- Task goal -
Lines from the line with "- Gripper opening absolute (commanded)" to the line with "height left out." in the entries below, and only those, must be output exactly, with both ends included.
=== Begin Enclosure ===
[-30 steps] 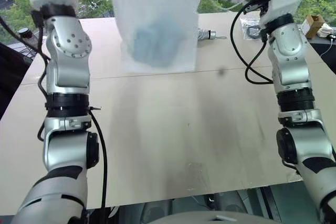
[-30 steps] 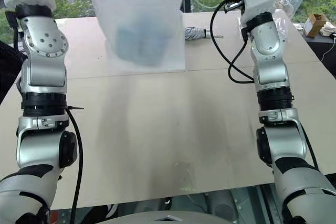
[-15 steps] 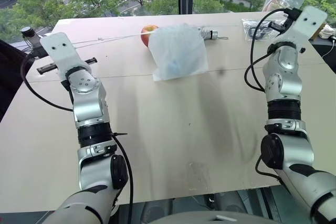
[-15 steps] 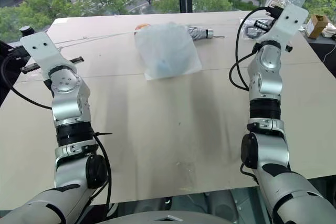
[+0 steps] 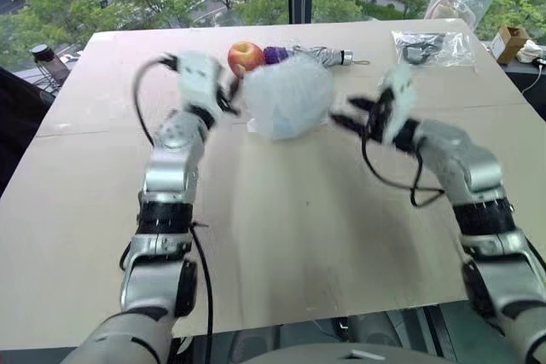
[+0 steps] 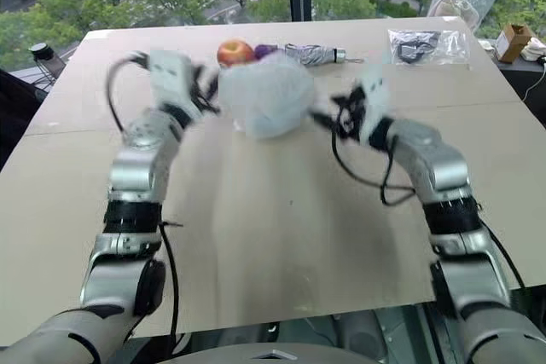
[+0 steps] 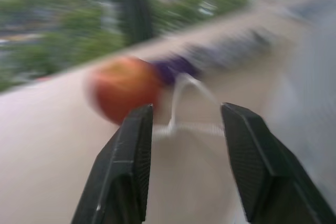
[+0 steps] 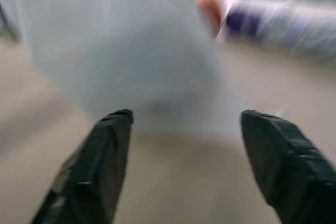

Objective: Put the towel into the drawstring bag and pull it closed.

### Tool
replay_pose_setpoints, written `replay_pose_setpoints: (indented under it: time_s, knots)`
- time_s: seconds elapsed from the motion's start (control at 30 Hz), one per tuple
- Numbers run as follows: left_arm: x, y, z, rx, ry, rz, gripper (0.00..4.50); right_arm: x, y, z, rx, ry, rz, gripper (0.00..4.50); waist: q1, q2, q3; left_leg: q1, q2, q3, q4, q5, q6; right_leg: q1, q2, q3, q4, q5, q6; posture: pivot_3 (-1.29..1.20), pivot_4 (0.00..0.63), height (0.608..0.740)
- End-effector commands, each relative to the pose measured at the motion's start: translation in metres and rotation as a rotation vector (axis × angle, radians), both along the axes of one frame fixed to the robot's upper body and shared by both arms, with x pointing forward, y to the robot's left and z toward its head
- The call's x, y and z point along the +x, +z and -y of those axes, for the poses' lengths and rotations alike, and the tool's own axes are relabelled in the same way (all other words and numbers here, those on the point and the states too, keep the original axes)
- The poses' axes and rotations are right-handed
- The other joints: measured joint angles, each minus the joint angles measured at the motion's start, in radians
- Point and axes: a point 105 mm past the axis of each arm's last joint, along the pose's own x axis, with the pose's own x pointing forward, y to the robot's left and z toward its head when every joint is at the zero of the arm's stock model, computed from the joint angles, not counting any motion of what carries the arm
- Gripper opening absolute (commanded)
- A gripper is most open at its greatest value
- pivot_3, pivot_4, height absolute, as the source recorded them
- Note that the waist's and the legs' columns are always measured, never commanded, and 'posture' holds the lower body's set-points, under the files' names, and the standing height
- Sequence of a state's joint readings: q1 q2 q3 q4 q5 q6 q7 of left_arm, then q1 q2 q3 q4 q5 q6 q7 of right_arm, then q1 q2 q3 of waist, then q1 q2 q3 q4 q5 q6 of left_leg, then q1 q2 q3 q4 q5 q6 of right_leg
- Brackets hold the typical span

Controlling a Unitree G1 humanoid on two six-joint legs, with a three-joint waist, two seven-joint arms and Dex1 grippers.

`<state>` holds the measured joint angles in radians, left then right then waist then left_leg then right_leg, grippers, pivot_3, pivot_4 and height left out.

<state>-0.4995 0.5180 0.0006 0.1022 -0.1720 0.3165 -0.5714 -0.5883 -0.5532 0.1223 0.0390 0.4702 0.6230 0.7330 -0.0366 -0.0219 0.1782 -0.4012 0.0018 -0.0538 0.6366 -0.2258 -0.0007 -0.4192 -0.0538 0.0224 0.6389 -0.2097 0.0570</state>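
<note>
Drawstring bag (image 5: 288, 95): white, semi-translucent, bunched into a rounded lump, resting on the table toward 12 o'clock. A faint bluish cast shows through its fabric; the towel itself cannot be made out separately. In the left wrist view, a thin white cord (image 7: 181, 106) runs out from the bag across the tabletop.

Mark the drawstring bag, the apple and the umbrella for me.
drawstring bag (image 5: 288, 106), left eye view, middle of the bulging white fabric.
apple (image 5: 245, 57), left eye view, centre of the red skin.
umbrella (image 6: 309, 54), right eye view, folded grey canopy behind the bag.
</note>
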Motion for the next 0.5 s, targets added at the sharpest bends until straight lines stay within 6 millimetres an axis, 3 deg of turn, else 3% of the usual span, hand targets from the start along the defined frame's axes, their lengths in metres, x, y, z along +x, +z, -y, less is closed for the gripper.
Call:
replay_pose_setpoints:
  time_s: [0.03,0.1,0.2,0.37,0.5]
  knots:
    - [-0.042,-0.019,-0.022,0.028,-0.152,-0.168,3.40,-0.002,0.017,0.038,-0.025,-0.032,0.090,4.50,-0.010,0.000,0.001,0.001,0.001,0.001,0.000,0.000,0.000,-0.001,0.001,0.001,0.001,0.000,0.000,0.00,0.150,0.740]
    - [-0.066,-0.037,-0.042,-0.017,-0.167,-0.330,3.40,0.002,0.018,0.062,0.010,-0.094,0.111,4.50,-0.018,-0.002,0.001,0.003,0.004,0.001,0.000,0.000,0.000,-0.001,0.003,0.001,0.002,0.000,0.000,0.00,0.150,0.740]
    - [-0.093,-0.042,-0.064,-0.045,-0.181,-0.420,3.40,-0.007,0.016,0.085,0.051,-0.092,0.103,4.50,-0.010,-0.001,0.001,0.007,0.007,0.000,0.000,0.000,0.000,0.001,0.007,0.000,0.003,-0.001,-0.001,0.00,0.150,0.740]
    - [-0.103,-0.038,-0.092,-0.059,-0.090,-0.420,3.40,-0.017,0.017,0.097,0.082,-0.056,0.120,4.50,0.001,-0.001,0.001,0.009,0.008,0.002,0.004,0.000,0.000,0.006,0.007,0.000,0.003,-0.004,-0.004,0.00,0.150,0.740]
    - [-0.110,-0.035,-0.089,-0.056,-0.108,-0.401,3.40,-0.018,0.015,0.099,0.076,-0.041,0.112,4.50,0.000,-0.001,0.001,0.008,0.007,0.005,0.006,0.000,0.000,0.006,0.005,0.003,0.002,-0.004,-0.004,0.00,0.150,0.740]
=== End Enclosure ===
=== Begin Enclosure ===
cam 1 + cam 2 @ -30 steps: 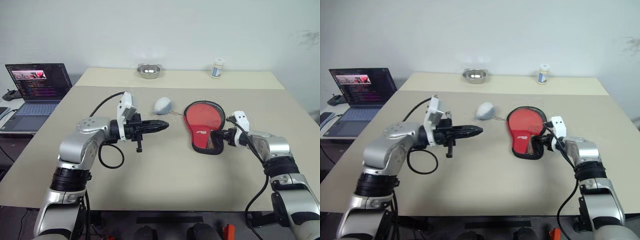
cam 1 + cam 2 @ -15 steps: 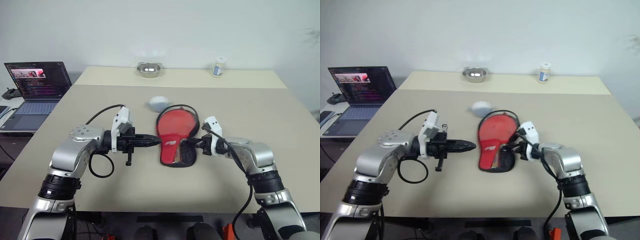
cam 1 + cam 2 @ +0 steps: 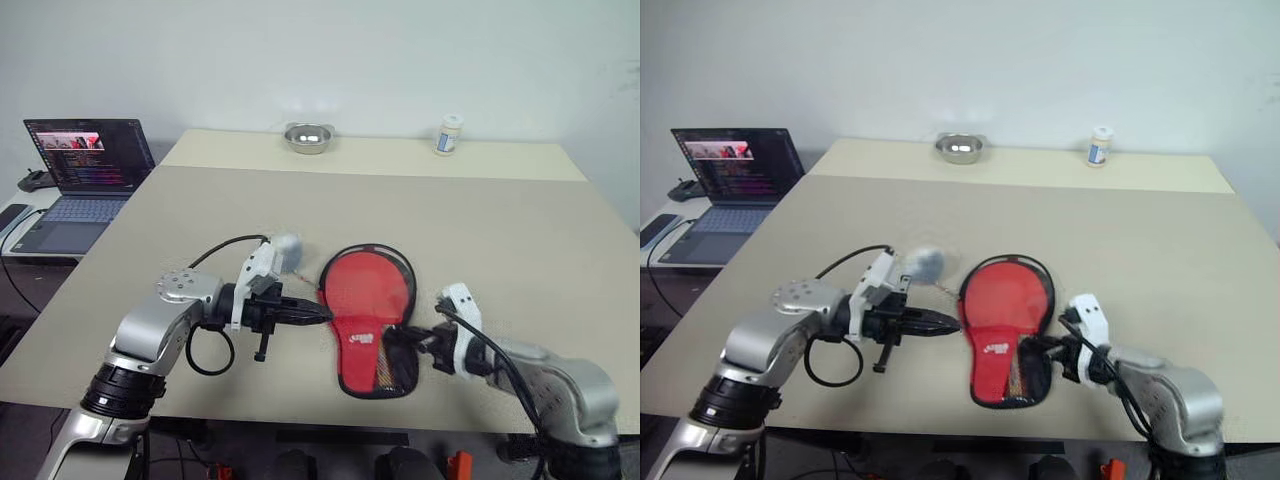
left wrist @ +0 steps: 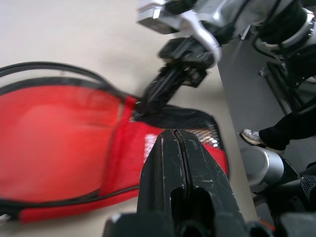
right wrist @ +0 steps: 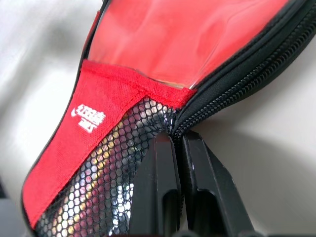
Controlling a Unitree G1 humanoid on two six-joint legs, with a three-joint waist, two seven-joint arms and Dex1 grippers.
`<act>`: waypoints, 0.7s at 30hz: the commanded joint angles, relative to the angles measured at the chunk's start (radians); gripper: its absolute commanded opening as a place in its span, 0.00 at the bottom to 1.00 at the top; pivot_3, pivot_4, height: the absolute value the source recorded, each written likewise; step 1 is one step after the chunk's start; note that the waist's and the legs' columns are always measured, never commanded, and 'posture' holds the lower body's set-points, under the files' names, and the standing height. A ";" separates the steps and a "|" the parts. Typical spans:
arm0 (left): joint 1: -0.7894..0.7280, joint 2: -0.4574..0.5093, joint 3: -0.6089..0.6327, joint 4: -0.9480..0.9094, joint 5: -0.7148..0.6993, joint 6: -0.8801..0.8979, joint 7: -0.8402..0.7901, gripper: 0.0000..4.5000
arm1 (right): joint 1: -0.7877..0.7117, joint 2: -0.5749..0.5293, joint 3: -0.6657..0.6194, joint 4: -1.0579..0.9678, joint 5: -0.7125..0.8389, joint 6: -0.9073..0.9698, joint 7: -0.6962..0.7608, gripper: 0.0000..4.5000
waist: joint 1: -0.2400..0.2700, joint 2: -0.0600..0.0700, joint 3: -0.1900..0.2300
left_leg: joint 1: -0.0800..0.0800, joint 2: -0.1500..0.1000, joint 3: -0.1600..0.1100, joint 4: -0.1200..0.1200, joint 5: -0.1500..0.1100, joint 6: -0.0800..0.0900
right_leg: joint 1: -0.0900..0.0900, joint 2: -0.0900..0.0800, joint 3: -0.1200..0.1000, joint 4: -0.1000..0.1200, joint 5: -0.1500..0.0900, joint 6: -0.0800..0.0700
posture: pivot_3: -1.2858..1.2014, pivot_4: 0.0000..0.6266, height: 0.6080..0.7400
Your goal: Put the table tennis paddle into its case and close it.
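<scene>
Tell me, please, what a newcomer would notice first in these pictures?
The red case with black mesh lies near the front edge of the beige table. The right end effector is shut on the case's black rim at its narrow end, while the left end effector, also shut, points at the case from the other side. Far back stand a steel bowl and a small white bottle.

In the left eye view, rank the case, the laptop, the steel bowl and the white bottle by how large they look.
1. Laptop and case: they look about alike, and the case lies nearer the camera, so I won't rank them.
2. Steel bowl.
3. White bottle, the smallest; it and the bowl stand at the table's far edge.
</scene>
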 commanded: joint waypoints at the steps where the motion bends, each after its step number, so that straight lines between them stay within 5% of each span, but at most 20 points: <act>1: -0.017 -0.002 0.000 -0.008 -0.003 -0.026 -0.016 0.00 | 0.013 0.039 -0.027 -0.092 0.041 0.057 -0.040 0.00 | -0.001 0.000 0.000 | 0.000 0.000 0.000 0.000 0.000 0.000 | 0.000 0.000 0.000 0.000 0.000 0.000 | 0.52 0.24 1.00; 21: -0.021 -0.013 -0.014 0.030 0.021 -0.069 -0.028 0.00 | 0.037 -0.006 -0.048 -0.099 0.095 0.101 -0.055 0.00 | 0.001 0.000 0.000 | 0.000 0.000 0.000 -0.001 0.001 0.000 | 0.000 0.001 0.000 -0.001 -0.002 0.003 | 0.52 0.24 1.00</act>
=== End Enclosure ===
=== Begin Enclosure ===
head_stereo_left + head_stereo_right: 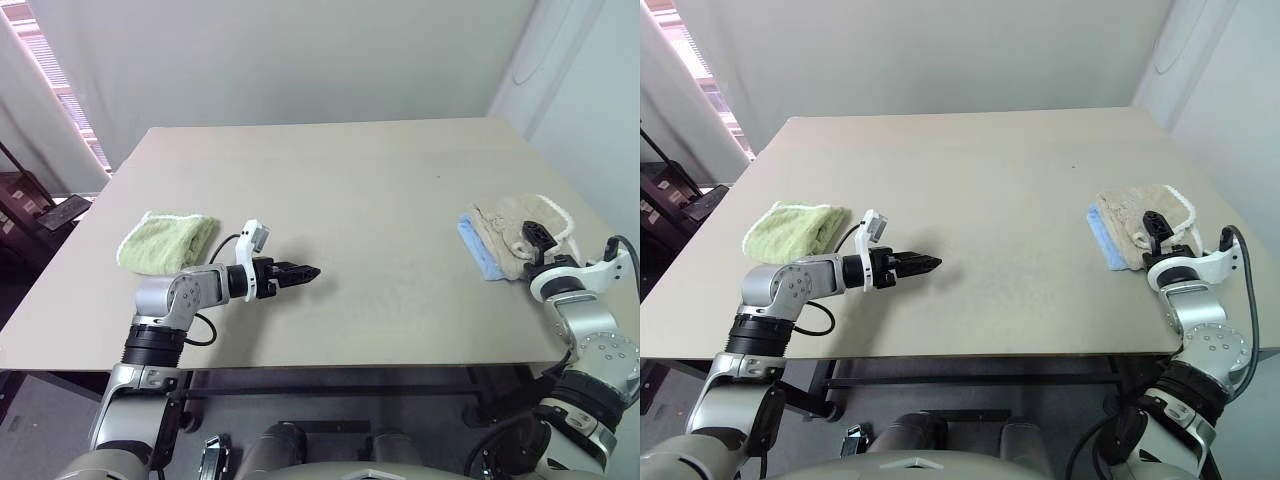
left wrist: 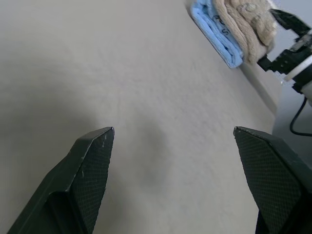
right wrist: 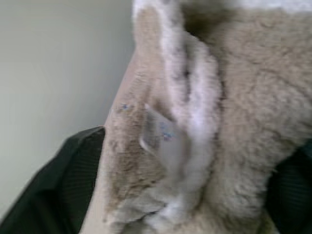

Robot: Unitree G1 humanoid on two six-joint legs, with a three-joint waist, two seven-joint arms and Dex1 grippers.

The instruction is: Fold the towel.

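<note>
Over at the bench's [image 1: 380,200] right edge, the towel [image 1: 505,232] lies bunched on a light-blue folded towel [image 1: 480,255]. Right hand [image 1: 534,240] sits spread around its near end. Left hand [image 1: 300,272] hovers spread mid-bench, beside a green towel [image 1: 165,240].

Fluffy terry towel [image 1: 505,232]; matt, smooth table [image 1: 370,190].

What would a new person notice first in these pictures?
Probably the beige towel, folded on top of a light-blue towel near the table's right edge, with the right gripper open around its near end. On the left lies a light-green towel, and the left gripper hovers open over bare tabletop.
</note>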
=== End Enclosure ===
- Response below -
- Gripper opening absolute (commanded)
- A gripper is most open at its greatest value
- pivot_3, pivot_4, height absolute, as the source recorded them
- Note that the waist's and the legs' columns are always measured, never commanded, and 'posture' holds the lower body's set-points, under the files' names, and the standing height
- Sequence of a state's joint readings: q1 q2 q3 q4 q5 q6 q7 of left_arm, then q1 q2 q3 q4 q5 q6 q7 of right_arm, then q1 q2 q3 of waist, then q1 q2 q3 q4 q5 q6 of left_leg, then q1 q2 q3 q4 q5 q6 of right_leg
- Brackets hold the typical span

Controlling a Unitree G1 humanoid on two six-joint legs, with a three-joint waist, two seven-joint arms and Dex1 grippers.

`<state>` holds the measured joint angles in radians, left then right then waist then left_leg then right_leg, grippers, pivot_3, pivot_4 and height left out.

The work on this exercise has been finished.